__EXERCISE AIM__. Copy the lines below verbatim. Begin with the first and end with the line containing "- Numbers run".
>>>>>
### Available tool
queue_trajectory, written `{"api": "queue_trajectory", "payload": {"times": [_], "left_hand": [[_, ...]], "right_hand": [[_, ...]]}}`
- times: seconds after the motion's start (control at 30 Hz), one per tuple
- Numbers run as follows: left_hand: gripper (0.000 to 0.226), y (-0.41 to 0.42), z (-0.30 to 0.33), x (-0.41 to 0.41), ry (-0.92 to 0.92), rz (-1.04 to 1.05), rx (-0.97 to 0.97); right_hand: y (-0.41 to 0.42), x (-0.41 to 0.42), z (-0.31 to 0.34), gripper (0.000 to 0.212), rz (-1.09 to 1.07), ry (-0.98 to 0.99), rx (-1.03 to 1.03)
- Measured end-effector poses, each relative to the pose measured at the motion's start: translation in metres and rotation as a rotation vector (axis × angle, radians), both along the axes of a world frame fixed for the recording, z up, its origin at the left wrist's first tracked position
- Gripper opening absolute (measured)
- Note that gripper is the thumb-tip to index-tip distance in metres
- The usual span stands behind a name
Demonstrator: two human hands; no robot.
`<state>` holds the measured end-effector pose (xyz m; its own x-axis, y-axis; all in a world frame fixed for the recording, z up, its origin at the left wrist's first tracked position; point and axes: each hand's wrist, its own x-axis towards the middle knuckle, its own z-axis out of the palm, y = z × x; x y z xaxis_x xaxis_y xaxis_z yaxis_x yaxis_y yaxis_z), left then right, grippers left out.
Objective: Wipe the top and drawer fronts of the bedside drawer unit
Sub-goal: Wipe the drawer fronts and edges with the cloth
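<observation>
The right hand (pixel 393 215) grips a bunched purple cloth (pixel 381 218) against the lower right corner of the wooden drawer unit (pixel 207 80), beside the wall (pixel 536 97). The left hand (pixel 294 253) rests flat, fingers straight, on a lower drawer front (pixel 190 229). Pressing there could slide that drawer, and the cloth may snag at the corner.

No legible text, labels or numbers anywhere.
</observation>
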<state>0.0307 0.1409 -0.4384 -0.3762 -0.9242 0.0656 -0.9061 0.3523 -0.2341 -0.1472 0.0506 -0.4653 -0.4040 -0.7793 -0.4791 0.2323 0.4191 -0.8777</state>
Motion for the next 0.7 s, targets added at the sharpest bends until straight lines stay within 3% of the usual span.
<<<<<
__ANSWER BELOW__.
### Available tool
queue_trajectory, written `{"api": "queue_trajectory", "payload": {"times": [_], "left_hand": [[_, ...]], "right_hand": [[_, ...]]}}`
- times: seconds after the motion's start (control at 30 Hz), one per tuple
- Numbers run as follows: left_hand: gripper (0.000 to 0.226), y (-0.41 to 0.42), z (-0.30 to 0.33), x (-0.41 to 0.41), ry (-0.92 to 0.92), rz (-1.04 to 1.05), rx (-0.97 to 0.97); right_hand: y (-0.41 to 0.42), x (-0.41 to 0.42), z (-0.31 to 0.34), gripper (0.000 to 0.212), rz (-1.09 to 1.07), ry (-0.98 to 0.99), rx (-1.03 to 1.03)

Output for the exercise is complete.